Politics

Would we be better off in a benign surveillance state?

May 12, 2010
Who guards the guards?
Who guards the guards?

Libertarian rhetoric often invokes civil liberties as the sine qua non of civilised society, but does sound and fury about scrapping ID cards and databases merely create obstacles to a potential goldseam of progressive government?

In the outline of the Lib-Con (or, if you prefer, Con-Dem) agreement released today, for example, is a sketch of a magnificent-sounding "Great Repeal Bill" on civil liberties. It promises to draw back New Labour's horrid "illiberal hand of the state, creeping further into our lives" (the words of Cameron in a letter to voters), in the following way:

The scrapping of the ID card scheme, the National Identity register, the next generation of biometric passports and the Contact Point Database... Further regulation of CCTV... [and] a new mechanism to prevent the proliferation of unnecessary new criminal offences. (From the parties' written agreement)
They have ample justification for their misgivings about technology: CCTV has become increasingly intelligent, to the point that it can "distinguish between different types of movement, and identify those defined as unusual—like depositing an object which remains unmoved for a given period, or movements such as frequent bathroom visits on an aeroplane." Philip Hunter describes such systems in the latest issue of Prospect and warns of the dangers of wrongful suspicion.

But it goes without saying that the snoopers need not always be malignant.

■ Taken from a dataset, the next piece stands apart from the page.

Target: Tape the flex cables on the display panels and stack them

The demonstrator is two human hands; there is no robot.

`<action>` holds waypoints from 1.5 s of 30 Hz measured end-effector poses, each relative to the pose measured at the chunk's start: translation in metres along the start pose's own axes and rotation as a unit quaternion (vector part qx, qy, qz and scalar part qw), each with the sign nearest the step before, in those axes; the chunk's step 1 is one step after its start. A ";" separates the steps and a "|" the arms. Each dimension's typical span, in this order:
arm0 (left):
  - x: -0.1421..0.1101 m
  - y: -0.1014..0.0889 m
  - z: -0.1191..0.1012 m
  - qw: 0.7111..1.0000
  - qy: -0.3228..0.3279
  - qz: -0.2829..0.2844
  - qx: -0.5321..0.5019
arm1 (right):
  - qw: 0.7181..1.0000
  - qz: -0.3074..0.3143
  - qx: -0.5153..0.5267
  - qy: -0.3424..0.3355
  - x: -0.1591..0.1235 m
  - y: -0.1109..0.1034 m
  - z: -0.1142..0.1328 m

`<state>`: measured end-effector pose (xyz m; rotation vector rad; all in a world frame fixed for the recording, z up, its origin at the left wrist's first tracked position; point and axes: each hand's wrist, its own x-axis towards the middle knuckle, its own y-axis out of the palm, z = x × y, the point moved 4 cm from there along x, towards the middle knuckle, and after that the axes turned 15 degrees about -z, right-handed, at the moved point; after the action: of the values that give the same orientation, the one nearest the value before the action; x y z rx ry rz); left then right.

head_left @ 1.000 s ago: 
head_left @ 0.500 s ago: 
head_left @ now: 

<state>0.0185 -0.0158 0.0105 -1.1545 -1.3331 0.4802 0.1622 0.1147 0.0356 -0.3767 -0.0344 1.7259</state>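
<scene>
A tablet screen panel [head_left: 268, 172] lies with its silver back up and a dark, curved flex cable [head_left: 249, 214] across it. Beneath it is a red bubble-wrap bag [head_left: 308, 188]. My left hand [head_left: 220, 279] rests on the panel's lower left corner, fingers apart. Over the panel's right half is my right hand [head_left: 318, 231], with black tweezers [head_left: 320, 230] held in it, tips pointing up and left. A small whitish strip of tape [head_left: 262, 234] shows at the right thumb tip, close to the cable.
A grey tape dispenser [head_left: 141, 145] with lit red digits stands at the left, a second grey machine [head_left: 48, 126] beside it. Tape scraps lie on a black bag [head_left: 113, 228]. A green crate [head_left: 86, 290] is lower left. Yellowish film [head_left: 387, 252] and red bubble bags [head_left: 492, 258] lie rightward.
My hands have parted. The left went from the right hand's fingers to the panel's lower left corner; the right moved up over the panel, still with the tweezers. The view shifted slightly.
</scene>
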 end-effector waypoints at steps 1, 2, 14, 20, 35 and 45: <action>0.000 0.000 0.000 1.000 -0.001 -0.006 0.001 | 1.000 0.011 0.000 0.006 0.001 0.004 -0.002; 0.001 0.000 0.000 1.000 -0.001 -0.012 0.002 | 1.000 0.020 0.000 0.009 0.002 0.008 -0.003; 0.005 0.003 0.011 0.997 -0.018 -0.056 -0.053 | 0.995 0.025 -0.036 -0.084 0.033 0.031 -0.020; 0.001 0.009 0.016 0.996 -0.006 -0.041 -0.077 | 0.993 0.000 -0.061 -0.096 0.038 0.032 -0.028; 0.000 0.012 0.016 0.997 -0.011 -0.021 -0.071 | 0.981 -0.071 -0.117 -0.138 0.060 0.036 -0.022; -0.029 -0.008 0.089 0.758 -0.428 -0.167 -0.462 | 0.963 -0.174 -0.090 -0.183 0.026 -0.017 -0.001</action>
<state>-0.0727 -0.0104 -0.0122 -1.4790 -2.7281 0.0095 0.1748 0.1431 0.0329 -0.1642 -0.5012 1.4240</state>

Tim Kelsey has made a convincing argument in favour of databases like Contact Point, which he sees as a way of driving down costs and increasing efficiency at the same time—two things the government has a strong interest in : "Ultimately, we should be aiming to link as much local public service data as possible," writes Kelsey: "crime, education, benefits, health and so on, to identify those who need help. If the health service operated as effectively as the direct marketing sector, it might well survive for another half-century on the resources that it has."

Tim Berners-Lee, too, father of the world wide web, said in Prospect's article on opening up Whitehall's data that "web science has a lot of excitement about how humanity, connected by technology, should evolve".

The serious and justifiable qualms about liberties will affect the speed at which the good guys, like Berners-Lee, can effect their changes—let's hope they don't result in us progressing backwards.